= Gas Technology Institute =

American non-profit research and development organization

The Gas Technology Institute (GTI) is an American non-profit research and development organization which develops, demonstrates, and licenses new energy technologies for private and public clients, with a particular focus on the natural gas industry. GTI is located in Des Plaines, Illinois.

==History==

The Gas Technology Institute has its origins in several different organizations.

The Institute of Gas Technology was founded in 1941 at the Illinois Institute of Technology (IIT).

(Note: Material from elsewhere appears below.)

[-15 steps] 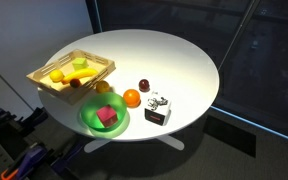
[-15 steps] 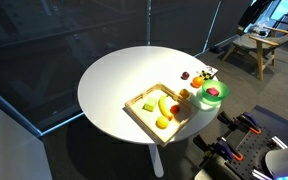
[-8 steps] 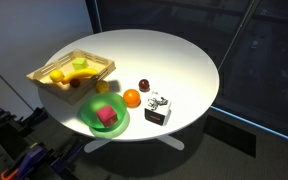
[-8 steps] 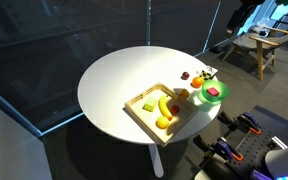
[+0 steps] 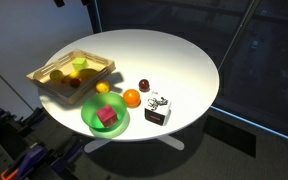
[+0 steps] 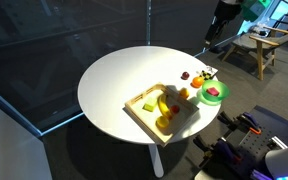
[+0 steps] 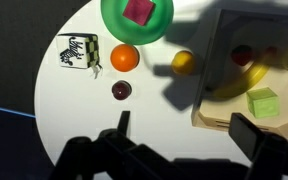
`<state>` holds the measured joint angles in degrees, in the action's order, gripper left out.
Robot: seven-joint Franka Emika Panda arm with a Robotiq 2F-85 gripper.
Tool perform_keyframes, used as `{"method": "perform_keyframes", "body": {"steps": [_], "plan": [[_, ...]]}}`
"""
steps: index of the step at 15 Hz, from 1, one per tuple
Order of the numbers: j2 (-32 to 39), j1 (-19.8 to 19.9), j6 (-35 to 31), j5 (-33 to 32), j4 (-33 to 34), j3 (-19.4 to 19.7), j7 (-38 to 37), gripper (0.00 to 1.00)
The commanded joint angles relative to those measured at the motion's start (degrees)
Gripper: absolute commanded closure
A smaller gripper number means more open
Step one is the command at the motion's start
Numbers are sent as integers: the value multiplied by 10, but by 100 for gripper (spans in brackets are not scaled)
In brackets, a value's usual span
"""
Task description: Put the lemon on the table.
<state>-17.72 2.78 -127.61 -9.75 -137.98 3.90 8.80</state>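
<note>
Judging from the wrist view, the lemon (image 7: 184,63) rests on the table (image 5: 174,55), just left of the wooden tray (image 7: 224,122) and right of the orange ball (image 7: 125,58), so placement appears done and the step in hand is the retreat. The gripper (image 7: 184,135) hangs well above the fruit, fingers wide apart with nothing between them. Raise the arm vertically with the fingers apart and avoid sideways travel near the lemon, since a round fruit would likely roll at a light touch.

Table (image 5: 174,60) top smooth matt white; tray (image 5: 36,75) pale wood; bowl (image 5: 84,118) green glossy plastic
</note>
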Motion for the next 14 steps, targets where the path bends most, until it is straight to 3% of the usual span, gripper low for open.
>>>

The Gas Research Institute was founded in 1976 by an ad hoc committee made up of members from the American Gas Association and the Interstate Natural Gas Association of America. Encouragement for the gas industry to increase R&D came from the Federal Power Commission in that year.

GRI incorporated as an independent non-profit in Illinois on July 8, 1976.

The Institute sponsored research with funding derived from a surcharge on shipments of natural gas sold by the interstate pipelines, thus passing along R&D costs to gas consumers.

Starting in 1998, the Department of Energy began to steadily reduce E&P (exploration & production) and R&D (research and development) financial support.

By 2000, the funding mechanism that supported the Gas Research Institute was phased out. That year, the Institute of Gas Technology and the Gas Research Institute combined to form the Gas Technology Institute.

In 2006, the IIT building that formerly housed the institute became home to Shimer College, which took up residence there after moving from Waukegan.